Ci avevano visto gioire di nuovo e dimenticare la paura. 

Ci avevano visto emozionarci e fare progetti.

Avevamo fatto un grande falò con il malessere degli ultimi due anni: veloci, lenti, intensi, a tratti soffocanti.

Rischiavamo di essere indomabili. 

Rischiavamo di essere nuovamente ragionevoli.


Quei due anni erano stati una sorta di terapia per me. 

Inizialmente raggomitolata su me stessa, sentendomi vittima e preda, ripresi pian piano ad allargare le spalle.

Imparai a tagliare i rami secchi. Rispolverai l’anima e ballai con il cuore in meravigliosi passi a due, anche da sola. 

Il presente diventò così fitto e così pieno di me, che me ne innamorai.

Vidi con un nuovo sguardo i veri strumenti del potere e mi fu chiaro che potevo spegnerli con un clic, almeno in buona parte.

Non mi avrebbero piegato di nuovo nel terrore.

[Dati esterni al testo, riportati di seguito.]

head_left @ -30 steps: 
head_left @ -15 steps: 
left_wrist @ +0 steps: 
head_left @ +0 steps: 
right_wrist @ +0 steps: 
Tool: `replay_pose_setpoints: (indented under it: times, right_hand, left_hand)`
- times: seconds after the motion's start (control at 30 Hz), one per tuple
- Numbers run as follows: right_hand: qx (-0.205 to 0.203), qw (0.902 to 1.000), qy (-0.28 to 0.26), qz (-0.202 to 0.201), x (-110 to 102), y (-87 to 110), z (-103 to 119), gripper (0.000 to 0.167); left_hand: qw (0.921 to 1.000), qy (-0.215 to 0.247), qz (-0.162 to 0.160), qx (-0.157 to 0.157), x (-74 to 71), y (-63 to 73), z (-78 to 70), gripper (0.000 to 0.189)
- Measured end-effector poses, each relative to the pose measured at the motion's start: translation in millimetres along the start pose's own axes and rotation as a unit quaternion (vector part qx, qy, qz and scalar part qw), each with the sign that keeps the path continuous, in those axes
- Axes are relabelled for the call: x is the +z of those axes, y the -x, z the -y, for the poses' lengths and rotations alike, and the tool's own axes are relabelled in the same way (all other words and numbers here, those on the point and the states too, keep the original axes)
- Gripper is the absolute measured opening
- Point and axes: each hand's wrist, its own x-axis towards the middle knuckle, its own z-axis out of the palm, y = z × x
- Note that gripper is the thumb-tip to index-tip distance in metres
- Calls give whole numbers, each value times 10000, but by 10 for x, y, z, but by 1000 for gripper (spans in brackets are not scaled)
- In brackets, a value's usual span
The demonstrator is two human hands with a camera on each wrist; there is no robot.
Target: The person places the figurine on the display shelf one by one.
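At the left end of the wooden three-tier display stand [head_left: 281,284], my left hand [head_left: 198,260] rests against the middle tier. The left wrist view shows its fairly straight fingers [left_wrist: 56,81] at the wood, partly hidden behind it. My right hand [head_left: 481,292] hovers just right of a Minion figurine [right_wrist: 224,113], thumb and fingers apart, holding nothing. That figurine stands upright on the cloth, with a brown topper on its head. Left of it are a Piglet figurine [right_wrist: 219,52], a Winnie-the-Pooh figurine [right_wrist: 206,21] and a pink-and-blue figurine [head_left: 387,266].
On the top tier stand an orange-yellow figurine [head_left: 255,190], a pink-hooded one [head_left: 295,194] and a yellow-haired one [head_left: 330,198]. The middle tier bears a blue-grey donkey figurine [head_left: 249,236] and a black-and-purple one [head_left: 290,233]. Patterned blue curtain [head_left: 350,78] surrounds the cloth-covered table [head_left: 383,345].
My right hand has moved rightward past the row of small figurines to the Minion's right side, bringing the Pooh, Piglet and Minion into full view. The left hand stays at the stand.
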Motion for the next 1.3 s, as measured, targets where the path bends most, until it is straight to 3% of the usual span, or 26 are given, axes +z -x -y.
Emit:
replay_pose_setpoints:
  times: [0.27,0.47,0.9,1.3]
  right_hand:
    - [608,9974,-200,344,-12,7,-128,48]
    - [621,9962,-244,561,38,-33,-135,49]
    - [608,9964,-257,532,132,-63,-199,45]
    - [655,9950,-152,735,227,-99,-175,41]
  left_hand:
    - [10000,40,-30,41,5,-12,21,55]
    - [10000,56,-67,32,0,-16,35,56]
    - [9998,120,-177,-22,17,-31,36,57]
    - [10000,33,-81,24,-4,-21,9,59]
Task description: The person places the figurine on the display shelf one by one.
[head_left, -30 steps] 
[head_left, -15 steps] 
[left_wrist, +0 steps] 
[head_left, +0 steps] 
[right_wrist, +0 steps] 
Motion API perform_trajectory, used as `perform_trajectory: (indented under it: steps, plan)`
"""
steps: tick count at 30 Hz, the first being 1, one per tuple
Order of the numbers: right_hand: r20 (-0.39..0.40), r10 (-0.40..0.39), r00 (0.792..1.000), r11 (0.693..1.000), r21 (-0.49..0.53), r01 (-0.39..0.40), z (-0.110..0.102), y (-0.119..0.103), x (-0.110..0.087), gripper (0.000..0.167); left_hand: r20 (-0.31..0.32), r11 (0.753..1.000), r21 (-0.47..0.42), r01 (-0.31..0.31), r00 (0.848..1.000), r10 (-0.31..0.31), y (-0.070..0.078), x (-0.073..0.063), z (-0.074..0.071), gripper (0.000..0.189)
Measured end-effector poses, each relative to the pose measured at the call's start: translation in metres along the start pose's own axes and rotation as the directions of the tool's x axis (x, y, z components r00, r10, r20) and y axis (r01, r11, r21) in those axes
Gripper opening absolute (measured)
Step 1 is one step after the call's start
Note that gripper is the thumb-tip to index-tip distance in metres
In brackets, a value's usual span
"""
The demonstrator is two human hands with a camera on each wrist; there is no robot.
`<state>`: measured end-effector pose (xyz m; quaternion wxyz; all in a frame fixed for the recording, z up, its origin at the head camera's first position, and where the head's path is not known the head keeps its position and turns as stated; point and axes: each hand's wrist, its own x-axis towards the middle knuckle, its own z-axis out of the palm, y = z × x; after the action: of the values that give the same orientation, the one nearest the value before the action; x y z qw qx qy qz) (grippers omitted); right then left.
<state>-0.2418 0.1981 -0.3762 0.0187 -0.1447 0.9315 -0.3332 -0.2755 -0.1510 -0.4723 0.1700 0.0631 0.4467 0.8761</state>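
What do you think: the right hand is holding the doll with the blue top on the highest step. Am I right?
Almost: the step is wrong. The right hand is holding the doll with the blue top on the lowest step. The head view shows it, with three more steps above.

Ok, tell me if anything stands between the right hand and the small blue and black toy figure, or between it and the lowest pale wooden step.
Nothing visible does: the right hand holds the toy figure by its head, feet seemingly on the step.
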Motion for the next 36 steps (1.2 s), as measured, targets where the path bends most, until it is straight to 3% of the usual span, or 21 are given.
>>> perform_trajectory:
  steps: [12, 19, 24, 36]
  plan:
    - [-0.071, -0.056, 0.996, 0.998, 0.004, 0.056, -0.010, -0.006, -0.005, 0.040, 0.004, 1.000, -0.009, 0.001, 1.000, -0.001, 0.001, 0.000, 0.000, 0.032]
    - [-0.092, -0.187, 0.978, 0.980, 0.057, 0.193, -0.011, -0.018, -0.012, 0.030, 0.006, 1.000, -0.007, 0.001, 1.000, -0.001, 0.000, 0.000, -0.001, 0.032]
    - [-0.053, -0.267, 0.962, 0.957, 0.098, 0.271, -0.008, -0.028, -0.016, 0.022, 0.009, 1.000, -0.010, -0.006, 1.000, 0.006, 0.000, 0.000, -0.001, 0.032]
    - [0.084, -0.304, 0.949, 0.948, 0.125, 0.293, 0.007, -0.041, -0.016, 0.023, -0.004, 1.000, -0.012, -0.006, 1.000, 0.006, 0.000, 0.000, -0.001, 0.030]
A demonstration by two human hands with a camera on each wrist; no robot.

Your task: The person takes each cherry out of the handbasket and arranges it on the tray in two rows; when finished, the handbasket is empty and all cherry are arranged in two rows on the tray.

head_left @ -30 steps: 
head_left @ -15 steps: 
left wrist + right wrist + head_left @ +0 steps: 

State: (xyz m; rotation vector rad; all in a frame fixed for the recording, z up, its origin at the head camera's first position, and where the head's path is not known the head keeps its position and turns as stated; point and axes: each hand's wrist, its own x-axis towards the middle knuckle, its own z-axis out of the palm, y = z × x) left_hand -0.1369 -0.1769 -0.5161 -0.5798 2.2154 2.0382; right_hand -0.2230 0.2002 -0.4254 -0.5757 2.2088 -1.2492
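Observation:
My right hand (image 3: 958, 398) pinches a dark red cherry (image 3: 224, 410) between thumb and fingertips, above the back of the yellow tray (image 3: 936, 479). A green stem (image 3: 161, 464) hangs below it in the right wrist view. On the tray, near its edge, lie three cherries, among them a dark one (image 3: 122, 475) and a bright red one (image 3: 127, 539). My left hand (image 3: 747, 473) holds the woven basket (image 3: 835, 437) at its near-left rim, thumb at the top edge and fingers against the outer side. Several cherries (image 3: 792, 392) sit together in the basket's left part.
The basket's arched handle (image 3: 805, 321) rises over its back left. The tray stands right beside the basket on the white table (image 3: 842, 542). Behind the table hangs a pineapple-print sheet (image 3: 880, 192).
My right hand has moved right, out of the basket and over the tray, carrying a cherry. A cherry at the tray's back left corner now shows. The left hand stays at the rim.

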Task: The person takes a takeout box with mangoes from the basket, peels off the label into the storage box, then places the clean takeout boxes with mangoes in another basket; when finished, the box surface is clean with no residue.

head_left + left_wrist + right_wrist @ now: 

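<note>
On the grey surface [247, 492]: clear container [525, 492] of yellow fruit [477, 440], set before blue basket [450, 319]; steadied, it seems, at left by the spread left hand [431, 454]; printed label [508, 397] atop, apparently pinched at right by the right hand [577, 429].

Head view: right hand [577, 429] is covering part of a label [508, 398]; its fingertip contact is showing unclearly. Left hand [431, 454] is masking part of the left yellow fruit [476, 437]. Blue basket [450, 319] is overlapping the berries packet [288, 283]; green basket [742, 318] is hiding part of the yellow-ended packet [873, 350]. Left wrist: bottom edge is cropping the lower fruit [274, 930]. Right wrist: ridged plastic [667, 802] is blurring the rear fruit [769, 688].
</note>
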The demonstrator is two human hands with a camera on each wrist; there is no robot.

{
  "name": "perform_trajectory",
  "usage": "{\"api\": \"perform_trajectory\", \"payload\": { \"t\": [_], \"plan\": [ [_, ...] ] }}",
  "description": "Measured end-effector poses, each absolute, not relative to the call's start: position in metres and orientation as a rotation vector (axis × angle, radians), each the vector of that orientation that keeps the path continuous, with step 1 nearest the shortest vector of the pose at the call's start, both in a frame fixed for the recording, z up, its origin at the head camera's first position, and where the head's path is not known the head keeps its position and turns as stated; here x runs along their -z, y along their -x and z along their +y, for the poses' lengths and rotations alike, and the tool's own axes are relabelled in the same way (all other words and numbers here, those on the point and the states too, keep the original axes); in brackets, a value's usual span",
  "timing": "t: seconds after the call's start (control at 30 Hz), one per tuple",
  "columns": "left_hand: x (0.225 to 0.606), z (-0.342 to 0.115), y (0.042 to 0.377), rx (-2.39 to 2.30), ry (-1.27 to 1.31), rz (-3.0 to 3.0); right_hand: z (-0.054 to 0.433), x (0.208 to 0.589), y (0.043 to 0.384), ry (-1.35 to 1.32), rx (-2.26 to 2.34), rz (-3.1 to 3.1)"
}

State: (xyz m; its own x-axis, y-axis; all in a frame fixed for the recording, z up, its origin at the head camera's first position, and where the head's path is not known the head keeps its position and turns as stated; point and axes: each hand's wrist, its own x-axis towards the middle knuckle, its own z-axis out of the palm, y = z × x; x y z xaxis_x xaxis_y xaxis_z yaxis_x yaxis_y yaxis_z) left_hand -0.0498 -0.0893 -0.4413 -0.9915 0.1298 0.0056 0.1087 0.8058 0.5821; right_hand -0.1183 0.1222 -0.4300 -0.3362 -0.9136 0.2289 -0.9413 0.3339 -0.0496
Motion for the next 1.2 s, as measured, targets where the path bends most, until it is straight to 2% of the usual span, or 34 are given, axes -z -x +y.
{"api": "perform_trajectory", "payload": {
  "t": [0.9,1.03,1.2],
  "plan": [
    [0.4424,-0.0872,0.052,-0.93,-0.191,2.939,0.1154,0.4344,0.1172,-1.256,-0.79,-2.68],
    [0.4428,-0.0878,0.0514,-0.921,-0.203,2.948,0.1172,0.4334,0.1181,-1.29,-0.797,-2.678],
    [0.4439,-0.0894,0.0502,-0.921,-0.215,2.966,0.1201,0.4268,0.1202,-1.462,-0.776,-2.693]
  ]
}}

C’era un’energia del bene condivisa con molti. No, non con tutti. 

Ci eravamo ritrovati.


Mi si accesero gli occhi come fossero fari e iniziai a camminare, bagnandomi le suole ad ogni passo. Ero al sicuro. Solo questo contava. Non sentivo alcun odore di fogna. Ero libera.


Percorsi centinaia di metri, sicura che avrei incontrato altri come me.

Arrivò nel cervello “Play dead di Bjork ad urlarmi che fingere di essere morta potesse ammaliare il sentire quel dolore del mondo.

Seguirono poi i rimproveri della prof di filosofia di vent’anni prima “La devi smettere di fare la madre universale, non puoi! Devi pensare a te! Devi essere più egoista!”.


Stavo pensando a me, stavo pensando a me.


Ma quanto avrei voluto avere un megafono! Avrei voluto tenere “lezioni del bene” in radio e in tv, in diretta streaming ovunque. Avrei voluto puntare l’attenzione sul malessere civico delle frustrazioni non curate, dell’agonia di essere sottoposti ogni giorno a tutte quelle finte vite dei vincitori dell’apparenza, delle inutili lotte che ci hanno illuso di portare avanti con una tastiera e una buona grafica.


Avrei fatto meditazione ogni mattina con tutto il mondo, all’alba, in un tempo lento e riservato solo agli occhi interni e al respiro lentissimo per riprendere consapevolezza di noi come singoli, prima di essere parte di un tutto. Questo TUTTO ormai percepito SOLO attraverso device. Che fine di merda stavamo facendo…

Avevamo così tanto tra le mani ed eravamo distratti, perennemente distratti, spesso a sbirciare nelle vite degli altri per passatempo.


Purtroppo quest’attitudine all’utopia non si era placata nonostante la —demia.


E le ultime bandiere arcobaleno sventolate per la pace mentre continuavamo a fingere con chi avevamo a pochi passi, mi avevano fatto capire ALTRO. Ancora.

Ecco perché preferii andare sotto terra.

Avevo visto troppo.

Avevo sentito troppo.

Mi ero preoccupata troppo.


Ma avevo una foga di vivere che andava oltre ogni topo incontrato in quel buio. Mi sentivo al sicuro.


Sentii in lontananza, ma sempre più vicina Svanire di Einaudi e mi ritrovai a casa.